# Seaborn

Seaborn is a Python data visualization library based on matplotlib.

In [1]:
import matplotlib.pyplot as plt
%matplotlib inline
import seaborn as sns

What would you like to shows?

- **Trend:** A trend is defined as a pattern of change.
    - Line plot (sns.lineplot),
        * 
- **Relationship:** between variables in your data.
    - Bar plot (sns.barplot),
        * comparing quantities corresponding to different groups.
    - Heat map (sns.heatmap),
    - Scatter plot (sns.scatterplot),
        * show the relationship between two continuous variables; if color-coded, we can also show the relationship with a third categorical variable.
    - swarmplot, 
        * Categorical scatter plots show the relationship between a continuous variable and a categorical variable.
    - sns.regplot,
        * Including a regression line in the scatter plot makes it easier to see any linear relationship between two variables.
    - sns.lmplot,
         * To draw multiple regression lines, if the scatter plot contains multiple, color-coded groups.
- **Distribution:**
    - Histogram (sns.histplot),
        * show the distribution of a single numerical variable.
    - kernel density distribution (sns.kdeplot),
        * KDE plots (or 2D KDE plots) show an estimated, smooth distribution of a single numerical variable (or two numerical variables).
    - jointplot,
        * simultaneously displaying a 2D KDE plot with the corresponding KDE plots for each individual variable.

### Line plot

In [None]:
# plot whole data as a function of index
sns.lineplot(data=data, label="label")
# to plot a slice of data, use data["column_name"]
sns.lineplot(data=data["column_name"], label="label")

### Bar plot

In [None]:
sns.barplot(x=data.index, y=data['column_name'])
# x determines what to use on the horizontal axis
# y determines the height of each bar

### Heatmap

In [None]:
sns.heatmap(data=data, annot=True)
# This ensures that the values for each cell appear on the chart.
# Leaving this out removes the numbers from each of the cells!

### Scatter plot

Scatter plots is usually used to highlight the relationship between two continuous variables. To create a simple scatter plot, two values should be specified:

x: the horizontal axis,

y: the vertical axis

In [None]:
sns.scatterplot(x=data['column_name_1'], y=data['column_name_2'])

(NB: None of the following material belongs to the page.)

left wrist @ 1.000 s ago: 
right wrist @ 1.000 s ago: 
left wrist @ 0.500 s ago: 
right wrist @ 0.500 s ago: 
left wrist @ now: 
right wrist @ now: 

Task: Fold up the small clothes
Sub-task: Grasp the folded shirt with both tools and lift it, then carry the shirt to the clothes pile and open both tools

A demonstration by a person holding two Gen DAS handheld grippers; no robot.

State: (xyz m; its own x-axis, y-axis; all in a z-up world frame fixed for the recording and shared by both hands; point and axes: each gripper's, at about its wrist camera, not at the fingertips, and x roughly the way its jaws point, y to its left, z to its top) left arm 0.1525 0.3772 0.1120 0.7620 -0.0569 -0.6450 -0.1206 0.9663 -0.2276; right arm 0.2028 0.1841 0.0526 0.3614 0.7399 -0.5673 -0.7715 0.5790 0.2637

We can add **a regression line**, or the line that best fits the data by **sns.regplot**.

In [None]:
sns.regplot(x=data['column_name_1'], y=data['column_name_2'])

However, scatter plots can be used to display the relationships between not only two, but also three variables! One way of doing this is by color-coding the points.

hue: color

In [None]:
sns.scatterplot(x=data['column_name_1'], 
                y=data['column_name_2'], 
                hue=data['column_name_3'])

Even we can add **two regression lines** corresponding to hue (two colors) by **sns.lmplot**

The sns.lmplot command  wors slightly differently than other commands.

Instead of setting x=data['column_name_1'] to select the 'column_name_1' column in data, we set x='column_name_1' to specify the name of the column only, similarly for y and hue. We specify the dataset with data=data.

In [None]:
sns.lmplot(x="column_name_1", y="column_name_2", 
           hue="column_name_3", data=data)

### Categorical scatter plot

The scatter plot can be used to feature a categorical variable on one of the main axes by **sns.swarmplot**.

In [None]:
sns.swarmplot(x=data['column_name_categorical'],
              y=insurance_data['column_name'])

### Histogram

It shows the distribution in values for data['column_name']

In [None]:
sns.histplot(data['column_name'])

### Density plot
kernel density estimate (KDE) by **sns.kdeplot**

In [None]:
sns.kdeplot(data=data['column_name'], shade=True)

### 2D KDE plot
two-dimensional kernel density estimate plot with the **sns.jointplot**

In [None]:
sns.jointplot(x=data['column_name_1'], y=data['column_name_2'], kind="kde")

### Color-coded plots

To create color-coded histogram plot, we can should add **hue**.

data: provides the name of the variable that we used to read in the data,

x: sets the name of column with the data we want to plot,

hue: sets the column we'll use to split the data into different histograms.


In [None]:
sns.histplot(data=data, x="column_name_1" , hue="column_name_2")

Also for KDE plot, we can add **hue** and set **shade=True** to get color-coded.

In [None]:
sns.kdeplot(data=data, x="column_name_1" , hue="column_name_2", shade=True)

### The style of the figure:


Seaborn has five different themes: (1)"darkgrid", (2)"whitegrid", (3)"dark", (4)"white", and (5)"ticks", and you need only use the command **sns.set_style("dark")** to change it.